## Hidden Markov Model Study

Goal: Revisit Hidden Markov Models from the start, write slow but readable code. Build a Hidden Markov Model from scratch.

Stretch goals: 
- revisit Theoretic foundations for Multivariate Categorically distributed emissions.
- how does the independence assumptions for multivariate emissions change the theory?


## In the Defense of Simple Models

Motivating Hidden Markov Models is hard without asking some fundamental questions about statistical and probabilistic inference and learning.

Why do we model things? What are we interested about finding out - the underlying dynamics or solely predictions into the future? Do we even want to predict into the future or are we satisfied with estimating some underlying state responsible for our observations?
Why not choose Timeseries model type X over type Y? Well, there is no easy answer to this, it may just be that another type of model is better fit for a specific requirement.

Markov Models and *Hidden* Markov Models are so-called **generative** models. This means that after building them through a process called *training* or *fitting*, we may produce new pseudo-data from our model. We may extrapolate from timepoint $t$ onwards or simulate a new trajectory. We may choose different initial conditions and see, how the model evolves. It is here, i want to make an argument for Hidden Markov Models in the age of Neural Networks. 
The biggest advantage of HMMs over Neural Methods is in my understanding, that they are **interpretable**. They are white-box models, allowing the observer to clearly understand **why** the model has produced any output. To some degree, the data **is** the model.

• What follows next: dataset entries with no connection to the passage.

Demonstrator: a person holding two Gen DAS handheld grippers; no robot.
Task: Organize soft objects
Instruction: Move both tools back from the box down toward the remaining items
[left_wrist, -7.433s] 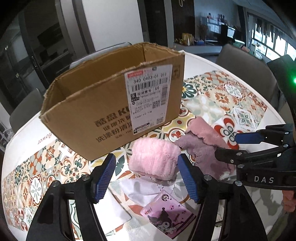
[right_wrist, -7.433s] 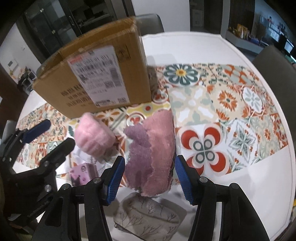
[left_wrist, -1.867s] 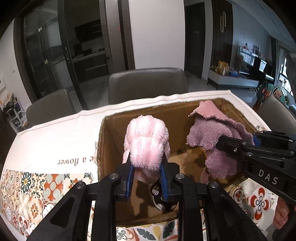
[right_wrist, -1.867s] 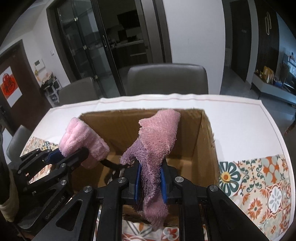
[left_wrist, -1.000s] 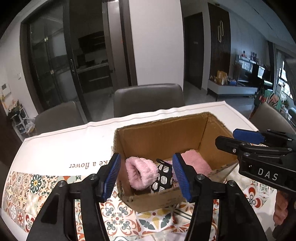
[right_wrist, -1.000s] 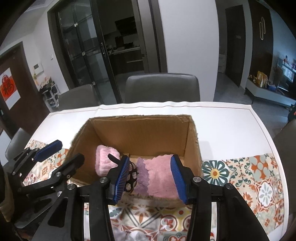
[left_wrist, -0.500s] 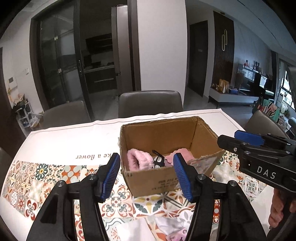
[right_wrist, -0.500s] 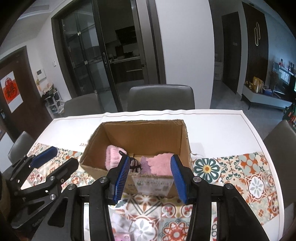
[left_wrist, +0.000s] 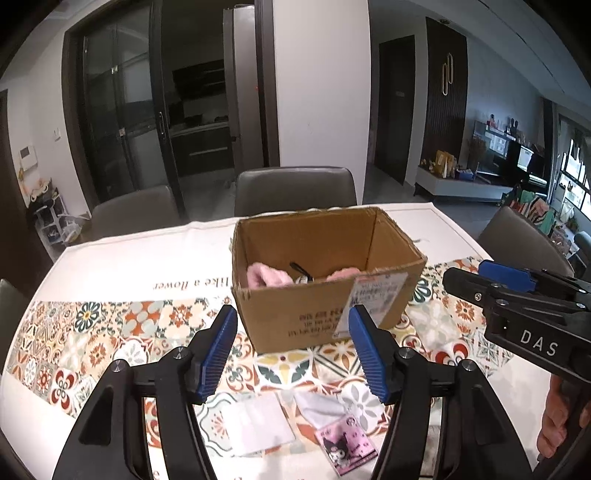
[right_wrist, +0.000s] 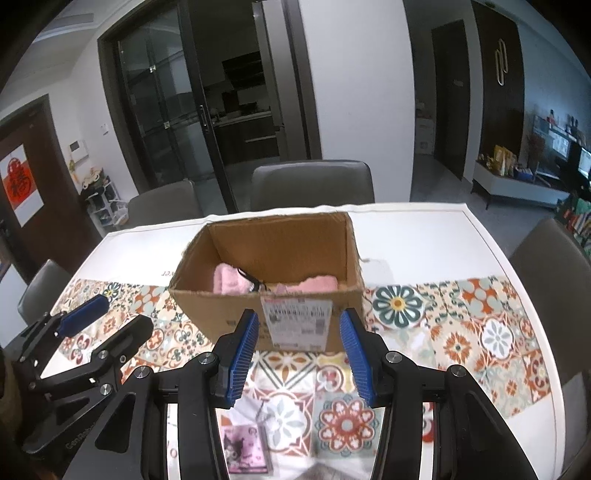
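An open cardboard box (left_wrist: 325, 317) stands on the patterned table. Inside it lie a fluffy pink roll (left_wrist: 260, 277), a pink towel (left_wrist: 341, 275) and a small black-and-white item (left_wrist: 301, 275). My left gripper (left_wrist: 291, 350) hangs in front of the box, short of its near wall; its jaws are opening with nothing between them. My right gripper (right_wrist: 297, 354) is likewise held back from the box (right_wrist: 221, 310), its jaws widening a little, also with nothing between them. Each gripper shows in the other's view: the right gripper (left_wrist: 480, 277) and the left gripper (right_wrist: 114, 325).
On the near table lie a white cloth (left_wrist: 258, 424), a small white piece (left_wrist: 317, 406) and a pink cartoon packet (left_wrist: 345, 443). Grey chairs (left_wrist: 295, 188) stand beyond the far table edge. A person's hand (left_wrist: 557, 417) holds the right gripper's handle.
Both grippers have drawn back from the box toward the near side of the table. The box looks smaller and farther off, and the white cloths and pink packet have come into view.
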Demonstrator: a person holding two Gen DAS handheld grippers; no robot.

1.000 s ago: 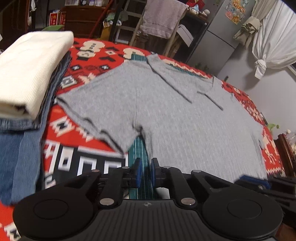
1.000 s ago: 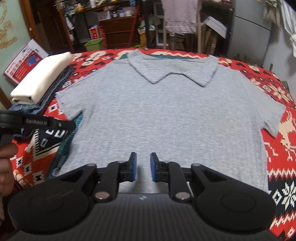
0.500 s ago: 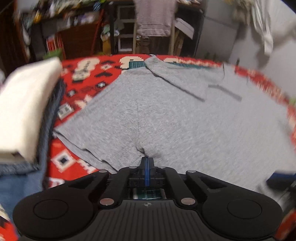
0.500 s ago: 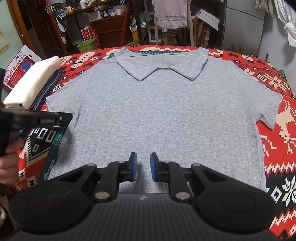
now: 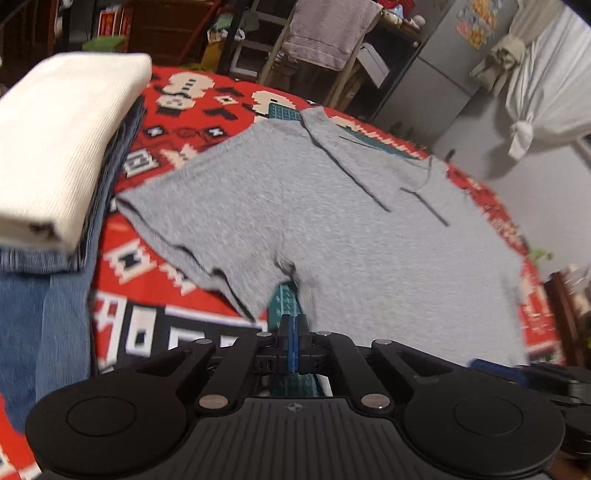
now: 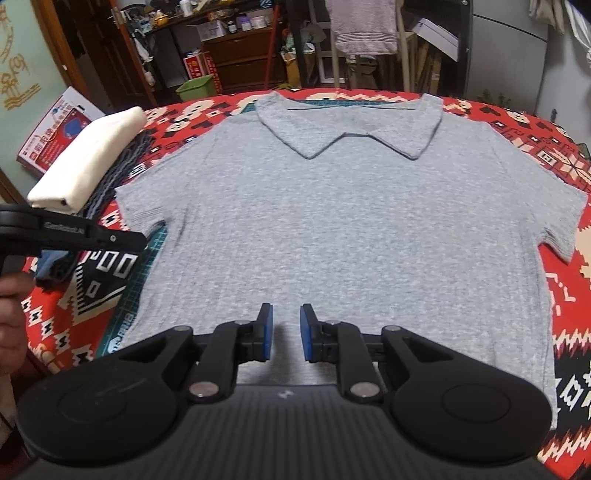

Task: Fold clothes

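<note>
The left gripper (image 5: 292, 341), pads together and empty, hung by the grey polo shirt (image 6: 343, 229)'s side edge, the right gripper (image 6: 286, 338) parted above its hidden hem.

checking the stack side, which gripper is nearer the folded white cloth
Left. The left gripper sits by the shirt's sleeve, just beside the white cloth; the right gripper is over the shirt's bottom hem, farther away.

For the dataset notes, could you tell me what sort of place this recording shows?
Probably a cluttered home room: a fridge with magnets, a knotted white curtain, and packed shelves behind the table with the grey polo shirt.
</note>
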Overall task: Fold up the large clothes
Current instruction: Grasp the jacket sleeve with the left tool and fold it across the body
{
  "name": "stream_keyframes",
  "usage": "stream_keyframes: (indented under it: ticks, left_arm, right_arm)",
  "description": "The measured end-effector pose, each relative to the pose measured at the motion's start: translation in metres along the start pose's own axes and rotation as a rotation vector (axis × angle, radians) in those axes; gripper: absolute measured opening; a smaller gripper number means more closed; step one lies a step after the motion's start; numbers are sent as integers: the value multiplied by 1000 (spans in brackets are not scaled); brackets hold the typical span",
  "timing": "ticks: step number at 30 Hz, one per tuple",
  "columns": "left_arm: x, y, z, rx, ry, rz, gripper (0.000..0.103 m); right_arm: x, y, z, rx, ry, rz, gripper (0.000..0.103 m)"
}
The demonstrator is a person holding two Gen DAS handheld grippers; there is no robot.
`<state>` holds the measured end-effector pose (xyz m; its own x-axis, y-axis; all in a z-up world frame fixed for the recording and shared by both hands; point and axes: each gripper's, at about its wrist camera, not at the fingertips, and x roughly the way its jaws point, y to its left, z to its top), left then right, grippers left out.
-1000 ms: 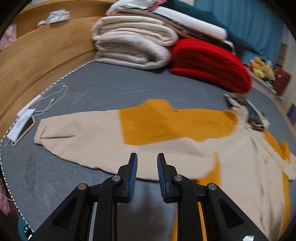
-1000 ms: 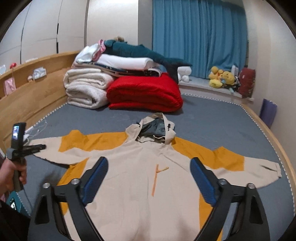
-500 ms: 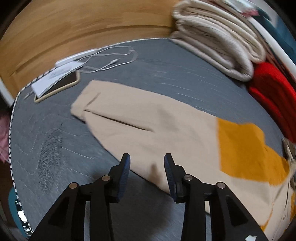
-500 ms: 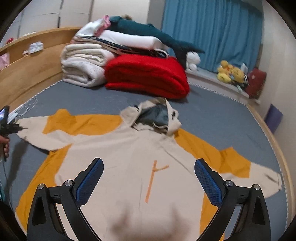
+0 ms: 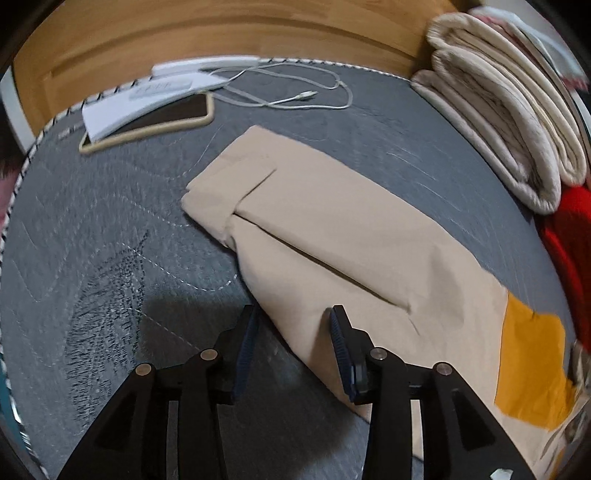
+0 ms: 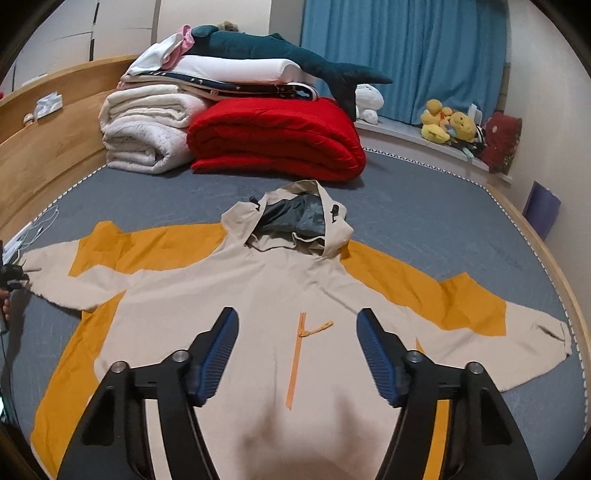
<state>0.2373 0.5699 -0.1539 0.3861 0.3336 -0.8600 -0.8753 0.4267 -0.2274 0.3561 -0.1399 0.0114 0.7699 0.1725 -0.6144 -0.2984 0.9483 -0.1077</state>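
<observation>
A big beige and orange hooded jacket (image 6: 258, 302) lies flat on the grey bed (image 6: 424, 221), front up, with both sleeves spread out to the sides. There is one jacket, with one hood at the top and one orange zip line down the chest. The left sleeve (image 5: 332, 240) ends in a folded cuff that stops short of the bed's striped edge, with bare grey bed all around it. The left gripper (image 5: 291, 325) points down at this sleeve. Its jaws are partly open and have just been opening; the sleeve's near edge lies between them, but the pads do not press it. The right gripper (image 6: 297, 347) hangs over the chest of the jacket. Its jaws are wide apart but have just been closing, and they hold nothing. The right sleeve reaches close to the bed's far side edge. Above the hood there is open bed, then two piles: one red quilt (image 6: 277, 136) and a stack of white blankets (image 6: 144, 133). A phone (image 5: 147, 125), some white paper (image 5: 147, 99) and one white cable (image 5: 295, 96) lie near the wooden rail (image 5: 221, 33).
</observation>
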Motion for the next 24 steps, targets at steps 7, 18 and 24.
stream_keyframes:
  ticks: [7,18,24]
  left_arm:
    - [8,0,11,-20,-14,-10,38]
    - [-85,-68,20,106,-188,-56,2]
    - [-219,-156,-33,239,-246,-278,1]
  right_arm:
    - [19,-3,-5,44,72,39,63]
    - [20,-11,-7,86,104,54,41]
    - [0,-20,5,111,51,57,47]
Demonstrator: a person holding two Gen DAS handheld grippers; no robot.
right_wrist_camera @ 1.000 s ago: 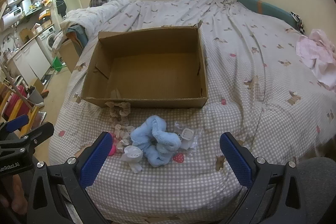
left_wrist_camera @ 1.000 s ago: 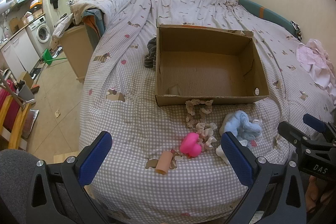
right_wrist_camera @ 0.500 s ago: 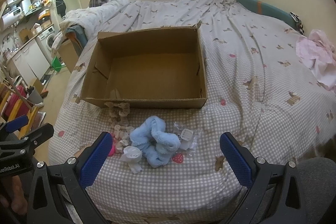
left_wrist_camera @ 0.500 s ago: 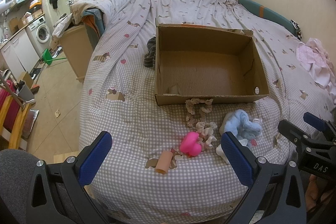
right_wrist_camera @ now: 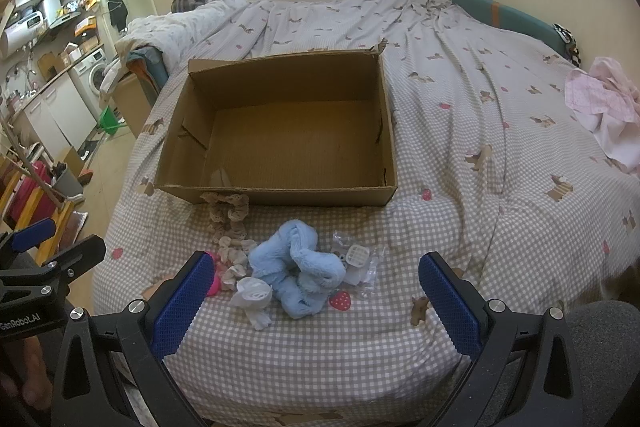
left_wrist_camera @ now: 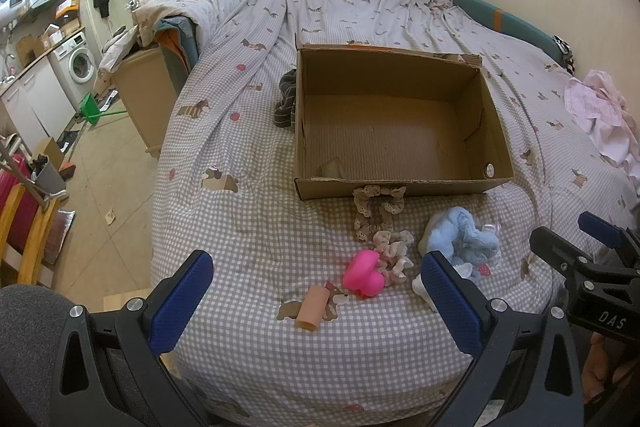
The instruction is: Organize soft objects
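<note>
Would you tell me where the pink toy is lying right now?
In the left wrist view, the pink toy lies on the checked bedspread before the cardboard box, between the peach tube and the frilly scrunchies.

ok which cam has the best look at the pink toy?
Left wrist. The pink toy lies in full view on the bed, between the tan tube and the scrunchies. In the right wrist view only a pink sliver shows behind the right gripper's finger.

Blue plush, pink toy and scrunchies lie before the open box.
</note>
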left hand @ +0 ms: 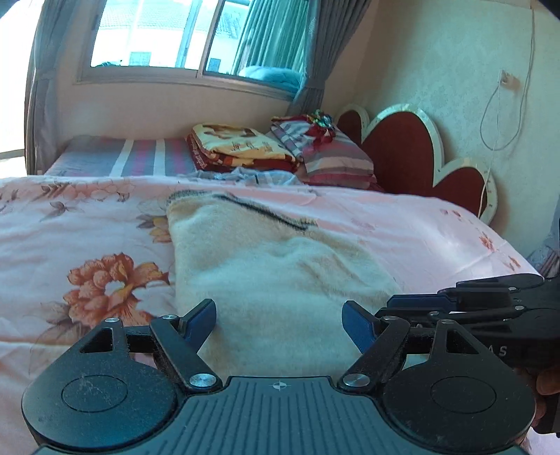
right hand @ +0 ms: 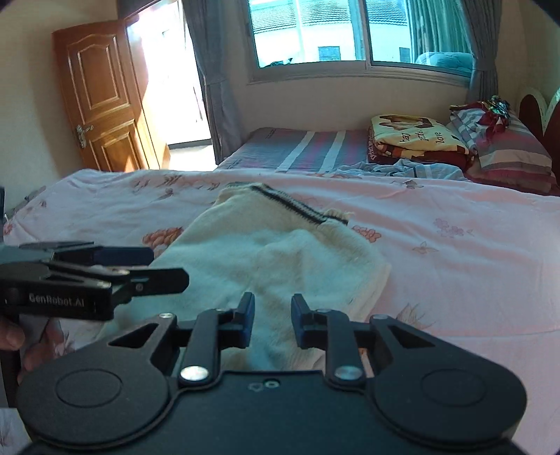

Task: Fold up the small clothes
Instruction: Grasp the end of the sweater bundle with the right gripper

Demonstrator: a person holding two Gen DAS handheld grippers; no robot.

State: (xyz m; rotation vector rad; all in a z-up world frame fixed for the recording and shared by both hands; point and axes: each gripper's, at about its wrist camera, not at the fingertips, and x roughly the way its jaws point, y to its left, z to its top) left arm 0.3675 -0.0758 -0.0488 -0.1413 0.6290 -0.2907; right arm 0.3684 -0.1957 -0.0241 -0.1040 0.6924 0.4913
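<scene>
A cream fuzzy knit garment (left hand: pixel 276 269) with a dark stripe at its far edge lies folded on the pink floral bedspread (left hand: pixel 70 227); it also shows in the right wrist view (right hand: pixel 280 252). My left gripper (left hand: pixel 279 323) is open, its blue pads wide apart just above the garment's near edge, holding nothing. My right gripper (right hand: pixel 272 320) is open with a narrower gap, also over the garment's near edge and empty. Each gripper shows in the other's view: the right one (left hand: pixel 490 304) at the right, the left one (right hand: pixel 87 276) at the left.
Folded blankets (left hand: pixel 241 147) and a striped pillow (left hand: pixel 336 161) lie at the far side by the heart-shaped headboard (left hand: pixel 402 147). A window (right hand: pixel 350 31) is behind. A wooden door (right hand: pixel 101 94) stands open at the left. A cord (left hand: pixel 504 115) hangs on the right wall.
</scene>
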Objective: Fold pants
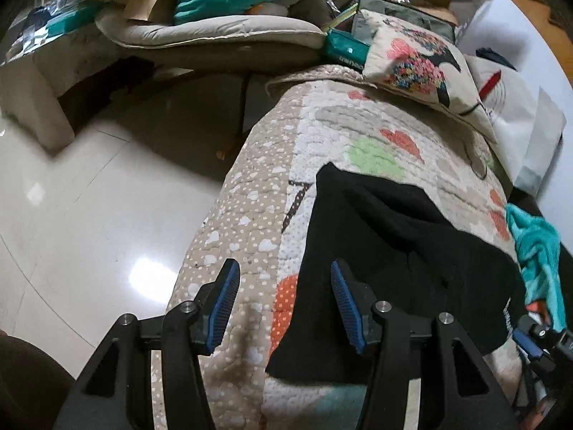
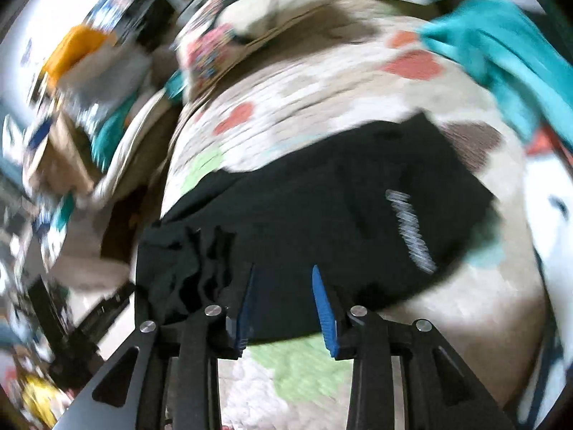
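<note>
A: Where are the pants [image 1: 394,251]?
B: On the quilt [image 1: 250,215], just past your left gripper [image 1: 283,279], which is wide open.
A: And your right gripper [image 2: 284,283]?
B: Open over the pants' near edge.

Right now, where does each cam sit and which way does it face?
Left wrist: on the left gripper, looking forward and down along the quilt edge toward the pillow; open fingers frame the pants edge, floor left.
Right wrist: on the right gripper, blurred by motion, low over the pants; open fingers show.
Shared: pants, quilt, teal cloth.
</note>
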The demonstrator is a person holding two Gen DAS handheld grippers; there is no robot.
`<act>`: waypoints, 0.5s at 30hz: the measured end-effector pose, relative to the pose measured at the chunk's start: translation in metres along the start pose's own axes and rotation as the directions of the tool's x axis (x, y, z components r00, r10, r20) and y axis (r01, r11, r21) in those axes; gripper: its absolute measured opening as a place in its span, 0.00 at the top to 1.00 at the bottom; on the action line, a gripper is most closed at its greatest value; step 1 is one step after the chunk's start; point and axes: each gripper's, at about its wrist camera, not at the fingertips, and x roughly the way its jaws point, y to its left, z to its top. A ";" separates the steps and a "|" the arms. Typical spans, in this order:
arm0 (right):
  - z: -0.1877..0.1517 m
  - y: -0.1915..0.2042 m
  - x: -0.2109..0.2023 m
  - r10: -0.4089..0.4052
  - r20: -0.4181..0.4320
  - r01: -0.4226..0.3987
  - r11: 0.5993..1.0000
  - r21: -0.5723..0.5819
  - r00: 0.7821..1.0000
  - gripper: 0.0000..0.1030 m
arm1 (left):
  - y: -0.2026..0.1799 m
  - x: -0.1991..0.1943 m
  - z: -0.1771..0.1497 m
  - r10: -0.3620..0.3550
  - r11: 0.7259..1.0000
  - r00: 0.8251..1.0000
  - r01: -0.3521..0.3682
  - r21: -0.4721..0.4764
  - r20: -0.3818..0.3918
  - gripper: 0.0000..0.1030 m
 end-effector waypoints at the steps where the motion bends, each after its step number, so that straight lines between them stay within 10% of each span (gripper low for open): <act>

All important information has been distilled and transformed into a model.

Another big advantage is that they are **simple** models. No-hyperparamter-tuning. No tinkering with the learning rate or swapping out optimizers, adding dropout, adding layer norms, removing layer norms... The process of fitting the model is more sane. In some sense this is a half-truth, as we do have to make assumptions when we choose a model type, however they are very different types of assumptions. They encourage us to think harder about the problem and the setup, not decide on model changes depending on whether or not the $F_1$-Score is moving up or down.

## Definitions.

Let a Hidden Markov Model be a tuple $\lambda = (\mathcal A, \mathcal B, \pi)$ where 

\begin{align*}
    \mathcal A := p(x_{t}|X_{0:t-1})\quad & \text{Conditional distribution over hidden state given previous hidden states}\\
    \mathcal B := p(y_{t}|X_{0:t})\quad& \text{Conditional distribution over emission signal given current and previous hidden states}\\ 
    \pi := p(x_0)\quad & \text{Initial state distribution}
\end{align*}

In my thesis and the following study, we will look at a special case of HMMs, where $\mathcal A, \mathcal B$ and $\pi$ are categorical distributions, making them row-stochastic matrices containing transition and emission probabilities. The probabilistic formulation of the object lets us see however, how we might use **Bayes-Rule** to do inference on the hidden states, as

$$
    p(X_{0:t}|y_t) = \frac{p(y_t|X_{0:t})p(X_{0:t})}{p(y_t)} \quad \text{ or } \quad p(X_{0:N}| Y_{0:N}) = \frac{p(Y_{0:N}|X_{0:N})p(X_{0:N})}{p(Y_{0:N})}
$$

Calculating these expressions however is untractable, as it would require us to compute large integrals $p(Y) = \int p(Y|X)p(X) dX$ where $p(X) = p(x_0)p(x_1|x_0)\dots p(x_N|x_0, \dots, x_{N-1})$ itself would be tricky to compute. It is here where we make **simplifying independence assumptions** called the *Markov Assumption*:

$$
    p(x_t|x_0, x_1, \dots x_{t-1}) = p(x_t|x_{t-1}) \quad \text{and} \quad p(y_t|x_0, x_1, \dots, x_{t}) = p(y_t|x_t)
$$

In words, we assume that transitions only depend on the previously visited state and that emissions only depend on the current hidden state. This simplifies the computations, as we may factor expressions as $p(X)$ into parts. 



### 

## Introductory Example

We are concerned with making statements about any **hidden** or **latent** variable $x$. In this example, lets consider the following setup: You're sitting at home, listening to the weather news on the radio. The true weather however is not-observable, as your window blinds are down. In our model, the true weather will be the non-observable (i.e. the *hidden* variable $x_t$) and the news will be the observable variable $y_t$. There are only two different 'true' weather states: Sunny $S$ and Rainy $R$, whereas the media reports three different observations: Dry $D$, Wet $W$ and Cloudy $C$.
The prior over the hidden states is a discrete uniform distribution. Additionally, we **know** $\mathcal A, \mathcal B$. 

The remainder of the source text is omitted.